Every picture should be left out, but the lines below must be repeated exactly.

▬▬▬

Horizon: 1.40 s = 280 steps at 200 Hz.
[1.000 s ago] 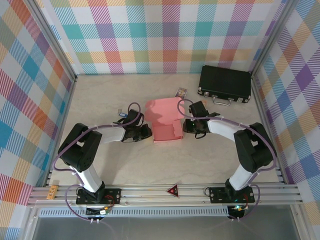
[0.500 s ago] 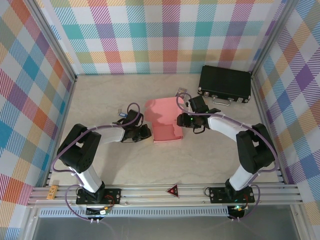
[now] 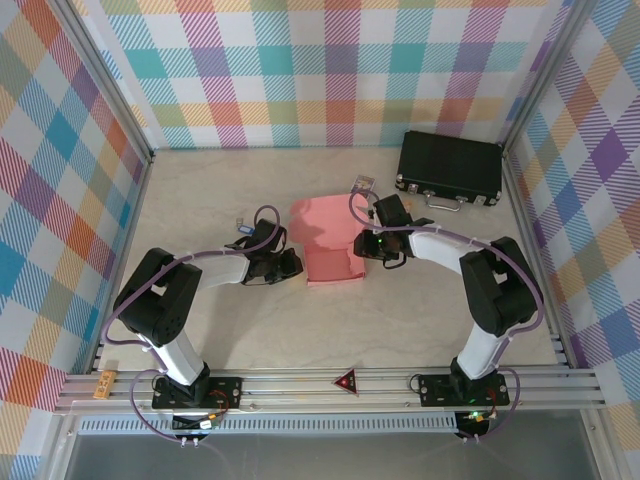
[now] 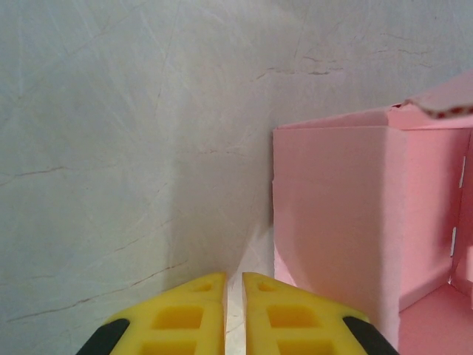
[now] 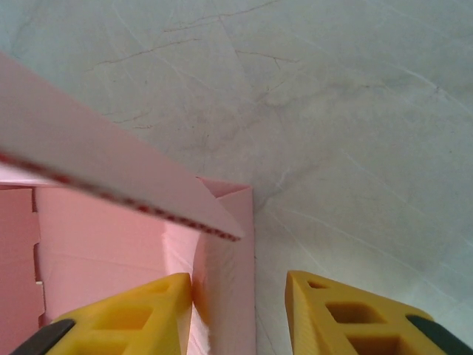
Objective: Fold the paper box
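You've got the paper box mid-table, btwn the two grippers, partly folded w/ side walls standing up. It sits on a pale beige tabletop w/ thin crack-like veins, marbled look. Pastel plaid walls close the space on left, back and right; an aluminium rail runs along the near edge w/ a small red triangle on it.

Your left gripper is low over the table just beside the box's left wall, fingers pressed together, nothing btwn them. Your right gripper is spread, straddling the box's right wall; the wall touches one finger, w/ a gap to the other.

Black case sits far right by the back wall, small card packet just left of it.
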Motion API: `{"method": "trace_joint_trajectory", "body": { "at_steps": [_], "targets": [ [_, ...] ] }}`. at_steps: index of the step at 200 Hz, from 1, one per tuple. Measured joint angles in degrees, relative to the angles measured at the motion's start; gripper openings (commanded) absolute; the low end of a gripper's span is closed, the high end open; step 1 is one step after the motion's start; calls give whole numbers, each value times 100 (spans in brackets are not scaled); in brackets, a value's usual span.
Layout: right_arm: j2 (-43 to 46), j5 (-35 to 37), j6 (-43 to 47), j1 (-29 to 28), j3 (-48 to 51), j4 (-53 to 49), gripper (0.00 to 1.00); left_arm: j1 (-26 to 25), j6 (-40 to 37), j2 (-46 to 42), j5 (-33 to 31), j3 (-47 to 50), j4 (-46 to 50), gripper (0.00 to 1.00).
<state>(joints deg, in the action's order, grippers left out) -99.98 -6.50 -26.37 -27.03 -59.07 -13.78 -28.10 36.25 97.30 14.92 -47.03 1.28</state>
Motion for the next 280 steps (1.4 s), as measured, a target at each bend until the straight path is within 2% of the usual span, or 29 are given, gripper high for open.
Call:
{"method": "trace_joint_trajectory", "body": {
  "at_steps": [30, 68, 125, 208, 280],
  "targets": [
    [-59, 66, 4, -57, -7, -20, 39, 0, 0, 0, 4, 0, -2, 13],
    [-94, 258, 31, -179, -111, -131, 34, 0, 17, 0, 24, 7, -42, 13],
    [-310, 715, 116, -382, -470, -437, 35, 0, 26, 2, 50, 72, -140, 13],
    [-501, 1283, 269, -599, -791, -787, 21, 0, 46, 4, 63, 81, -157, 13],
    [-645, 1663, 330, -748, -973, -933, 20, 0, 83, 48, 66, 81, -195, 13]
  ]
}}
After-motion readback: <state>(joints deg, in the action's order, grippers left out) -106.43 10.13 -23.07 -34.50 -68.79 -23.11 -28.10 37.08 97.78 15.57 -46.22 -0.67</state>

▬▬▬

◆ **Reply to the exercise**:
Horizon: 1.40 s = 280 steps at 200 Hz.
[1.000 s ago] 
[0.500 s ago] 
[now] 
[now] 
[now] 
Objective: Fold the paper box
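You've got the paper box mid-table, btwn the two grippers, partly folded w/ side walls standing up. It sits on a pale beige tabletop w/ thin crack-like veins, marbled look. Pastel plaid walls close the space on left, back and right; an aluminium rail runs along the near edge w/ a small red triangle on it.

Your left gripper is low over the table just beside the box's left wall, fingers pressed together, nothing btwn them. Your right gripper is spread, straddling the box's right wall; the wall touches one finger, w/ a gap to the other.

Black case sits far right by the back wall, small card packet just left of it.
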Motion API: `{"method": "trace_joint_trajectory", "body": { "at_steps": [_], "targets": [ [_, ...] ] }}`. at_steps: index of the step at 200 Hz, from 1, one per tuple. Measured joint angles in degrees, relative to the angles measured at the motion's start; gripper openings (commanded) absolute; the low end of a gripper's span is closed, the high end open; step 1 is one step after the motion's start; calls give whole numbers, each value times 100 (spans in brackets are not scaled); in brackets, a value's usual span.
Layout: right_arm: j2 (-43 to 46), j5 (-35 to 37), j6 (-43 to 47), j1 (-29 to 28), j3 (-48 to 51), j4 (-53 to 49), gripper (0.00 to 1.00); left_arm: j1 (-26 to 25), j6 (-40 to 37), j2 (-46 to 42), j5 (-33 to 31), j3 (-47 to 50), j4 (-46 to 50), gripper (0.00 to 1.00).
<state>(joints deg, in the action's order, grippers left out) -99.98 -6.50 -26.37 -27.03 -59.07 -13.78 -28.10 36.25 97.30 14.92 -47.03 1.28</state>
Motion for the next 280 steps (1.4 s), as measured, a target at each bend until the straight path is within 2% of the usual span, or 29 are given, gripper high for open.
Call:
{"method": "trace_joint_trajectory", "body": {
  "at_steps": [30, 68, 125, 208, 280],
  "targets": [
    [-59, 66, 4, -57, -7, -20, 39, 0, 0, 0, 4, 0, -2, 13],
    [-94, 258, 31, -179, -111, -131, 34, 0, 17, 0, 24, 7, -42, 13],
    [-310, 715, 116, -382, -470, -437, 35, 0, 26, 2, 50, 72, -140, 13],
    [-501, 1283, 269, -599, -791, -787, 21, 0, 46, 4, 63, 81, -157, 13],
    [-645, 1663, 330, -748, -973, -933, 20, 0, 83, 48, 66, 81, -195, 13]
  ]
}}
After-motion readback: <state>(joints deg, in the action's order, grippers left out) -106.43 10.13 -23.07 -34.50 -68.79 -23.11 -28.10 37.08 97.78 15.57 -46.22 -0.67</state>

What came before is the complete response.